Residuals of GAM models not improving with poisson or ziplss, but better with negative binomial (help with high values) I am running GAM models on species counts with lots of zeros and high values or high counts. Residuals under poisson family have a s-like curve on qq line with models not predicting lower and higher values well (see c. bottom figure). Residuals under negative binomial are better and appear more normal for the lower and middle values, while extreme values are off the qq line (see see a. top figure. I thought ziplss() might help normalize the residuals on the qq line, but low and high values are mapping off the qq line (s-like curve and wiggly, see b. middle figure) similar to the residuals for poisson. There are a few predictors that are factors in the dataset assigned as bs="re". The other predictors are continuous and assigned a bs="cr". Species counts are not log transformed, kept as counts. What could be the culprit? How to address this?



 A: I would use a rootogram to look at how well you are modelling the 0s before moving to the ziplss() family from the nb() one. Also, turn on reference band for the plot (assuming via qq.gam()?) with rep = 50 say. That will help confirm whether deviations from the line are within expectations from draws from the model or not.
Rootograms are in package {countreg} on RForge (not CRAN), or a less sophisticated version is available in my {gratia} package.
If you are modelling the 0s pretty well with the NB model, then it might be that you need more flexibility in the extra dispersion part of the NB. This parameter can't be modelled via a linear predictor in {mgcv} (it is modelled as a constant over all observations), though other software might allow it - {brms} will but you will be fitting using MCMC (HMC) so it will likely be much slower that with {mgcv}.

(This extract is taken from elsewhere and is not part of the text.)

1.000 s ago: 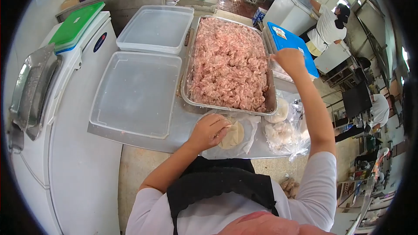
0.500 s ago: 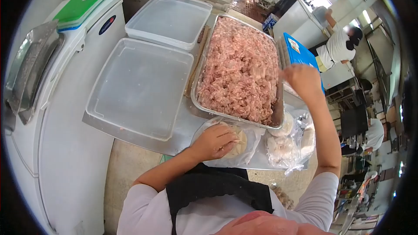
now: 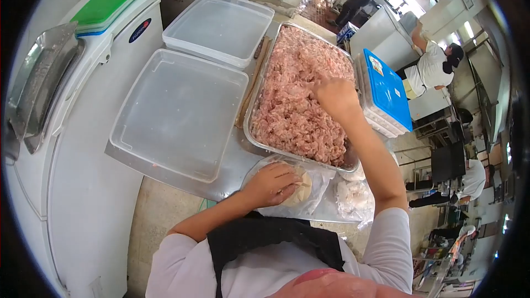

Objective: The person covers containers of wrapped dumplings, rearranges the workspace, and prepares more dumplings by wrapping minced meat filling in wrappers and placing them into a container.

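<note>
At the far left, a green lid (image 3: 113, 3) lay on top of a white chest (image 3: 102, 187); next came two clear plastic boxes, a near one (image 3: 179, 116) and a far one (image 3: 218, 25); right of the near box, the left hand (image 3: 271, 185) lay with bent fingers on a pale, flat round (image 3: 300, 192), at the table's near side; I could not tell if it pinched it. Just beyond was the big metal tray (image 3: 349, 160), full of pink minced meat (image 3: 301, 118); the right hand (image 3: 338, 99) was at the meat, fingers curled down; it was blurry, so I could not tell what it gripped; farther right was a blue lid (image 3: 389, 91). To me, the step looked like working at the meat; the next move seemed to call for a still left hand on the round, and a right hand kept clear of the tray's edge.
</note>
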A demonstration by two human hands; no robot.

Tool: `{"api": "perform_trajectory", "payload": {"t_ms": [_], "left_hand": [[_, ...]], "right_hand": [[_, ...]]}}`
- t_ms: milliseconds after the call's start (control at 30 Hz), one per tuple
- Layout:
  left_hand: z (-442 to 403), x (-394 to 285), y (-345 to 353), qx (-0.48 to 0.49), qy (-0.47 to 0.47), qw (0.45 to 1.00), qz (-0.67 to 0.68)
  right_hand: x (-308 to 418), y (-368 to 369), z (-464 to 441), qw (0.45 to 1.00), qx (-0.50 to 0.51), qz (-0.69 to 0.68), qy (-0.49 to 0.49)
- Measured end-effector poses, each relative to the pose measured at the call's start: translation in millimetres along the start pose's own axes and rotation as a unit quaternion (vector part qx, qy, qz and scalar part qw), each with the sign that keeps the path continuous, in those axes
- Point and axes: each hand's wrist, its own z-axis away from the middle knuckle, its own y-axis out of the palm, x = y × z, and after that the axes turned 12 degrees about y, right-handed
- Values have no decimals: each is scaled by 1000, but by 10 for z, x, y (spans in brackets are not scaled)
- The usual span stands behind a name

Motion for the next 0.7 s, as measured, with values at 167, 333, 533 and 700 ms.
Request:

You don't want to transform the counts - leave them as counts! The whole point of GLMs and GLM-like models with link functions is that you can model the mean (expectation) and possibly other parameters of the conditional distribution of the response on a scale where things are approximately linear (like the log scale) without actually transforming the data; we're just modelling the mean (which we didn't observe) on the log scale in the case of the Poisson or NB).
You could also be missing one or more important covariates and if you haven't got those data then there may be nothing that you can do and you should proceed but with a little bit of caution when you start to interpret the model as something may be missing.
A: You could try a zero-inflated negative binomial, ZINBI,
or zero-adjusted negative binomial, ZANBI,
distributions available in the gamlss R package.
There are also heavier tailed and more flexible distributions available in gamlss:
ZIPIG, ZAPIG, (where PIG=Poisson Inverses Gaussian)
ZIBNB, ZABNB, (where BNB=beta negative binomial)
ZISICHEL, ZASICHEL, (where SICHEL=Sichel distribution).